El viejo Murau llenó otra vez las copas. En la comida no habían bebido, pero luego del café el hacendado sacó esta garrafa de oporto que estaba ya casi vacía. ¿Embriagarse hasta perder la conciencia era el remedio que necesitaba para no pensar en la salud de Estela?

—Confunde la realidad y las ilusiones, no sabe dónde termina una y comienza la otra —dijo—. Puede ser que cuente esas cosas con sinceridad y las crea al pie de la letra. No importa. Porque él no las ve con los ojos sino con las ideas, con las creencias. ¿No recuerdan lo que dice de Canudos, de los yagunzos? Debe ser lo mismo con lo demás. Es posible que una reyerta de rufianes en Barcelona, o una redada de contrabandistas por la policía de Marsella, sean para él batallas entre oprimidos y opresores en la guerra por romper las cadenas de la humanidad.

—¿Y el sexo? —dijo José Bernardo Murau: estaba abotagado, con los ojitos chispeantes y la voz blanda—. Esos diez años de castidad ¿ustedes se los tragan? ¿Diez años de castidad para atesorar energías y descargarlas en la revolución?

Hablaba de tal modo que el Barón supuso que en cualquier momento empezaría a referir historias subidas de color.

—¿Y los sacerdotes? —preguntó—. ¿No viven castos por amor a Dios?

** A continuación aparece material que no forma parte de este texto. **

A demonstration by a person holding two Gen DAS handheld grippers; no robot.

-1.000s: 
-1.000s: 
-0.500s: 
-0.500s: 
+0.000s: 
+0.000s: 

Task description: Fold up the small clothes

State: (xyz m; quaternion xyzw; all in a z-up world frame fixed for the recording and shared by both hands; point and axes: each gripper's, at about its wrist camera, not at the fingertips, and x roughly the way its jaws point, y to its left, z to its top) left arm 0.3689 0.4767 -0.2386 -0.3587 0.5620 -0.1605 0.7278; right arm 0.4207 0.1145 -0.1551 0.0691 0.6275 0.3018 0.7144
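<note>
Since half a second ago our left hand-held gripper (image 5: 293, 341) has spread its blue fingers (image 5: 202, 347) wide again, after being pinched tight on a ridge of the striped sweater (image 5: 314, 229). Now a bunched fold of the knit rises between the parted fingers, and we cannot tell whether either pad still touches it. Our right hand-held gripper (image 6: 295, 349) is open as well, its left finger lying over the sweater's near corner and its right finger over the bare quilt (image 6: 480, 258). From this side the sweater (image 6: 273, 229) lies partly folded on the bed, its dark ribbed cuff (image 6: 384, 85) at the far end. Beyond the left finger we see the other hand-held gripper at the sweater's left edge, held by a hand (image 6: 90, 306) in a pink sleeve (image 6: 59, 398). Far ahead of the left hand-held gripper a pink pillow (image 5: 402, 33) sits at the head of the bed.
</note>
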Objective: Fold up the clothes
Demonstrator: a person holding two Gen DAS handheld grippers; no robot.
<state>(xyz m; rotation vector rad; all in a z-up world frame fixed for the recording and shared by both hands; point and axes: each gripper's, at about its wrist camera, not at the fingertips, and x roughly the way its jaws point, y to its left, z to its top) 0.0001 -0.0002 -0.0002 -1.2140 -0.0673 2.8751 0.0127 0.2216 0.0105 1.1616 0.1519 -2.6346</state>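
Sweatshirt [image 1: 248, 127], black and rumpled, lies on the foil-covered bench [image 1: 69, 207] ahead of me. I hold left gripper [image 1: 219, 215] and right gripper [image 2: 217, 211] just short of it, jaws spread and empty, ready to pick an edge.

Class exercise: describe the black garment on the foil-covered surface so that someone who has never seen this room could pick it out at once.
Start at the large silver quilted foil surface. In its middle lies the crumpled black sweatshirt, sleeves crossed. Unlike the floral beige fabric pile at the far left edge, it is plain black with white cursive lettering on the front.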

Gall es una especie de sacerdote.

—José Bernardo juzga a los hombres por sí mismo —bromeó Gumucio, volviéndose hacia el dueño de casa—. Para ti hubiera sido imposible soportar diez años de castidad.

—Imposible —lanzó una risotada el hacendado—. ¿No es estúpido renunciar a una de las pocas compensaciones que tiene la vida?

Una de las velas del candelabro comenzaba a chisporrotear, soltando un hilillo de humo y Murau se incorporó a apagarla. Aprovechó para servir una nueva ronda de oporto que vació del todo la garrafa.

—En esos años de abstinencia acumularía tanta energía como para embarazar a una burra —dijo, con la mirada encandilada. Se rió con vulgaridad y fue con paso vacilante a sacar otra botella de oporto de un aparador. Las demás velas del candelabro estaban acabándose y el recinto se había oscurecido—. ¿Cómo es la mujer del pistero, la que lo sacó de la castidad?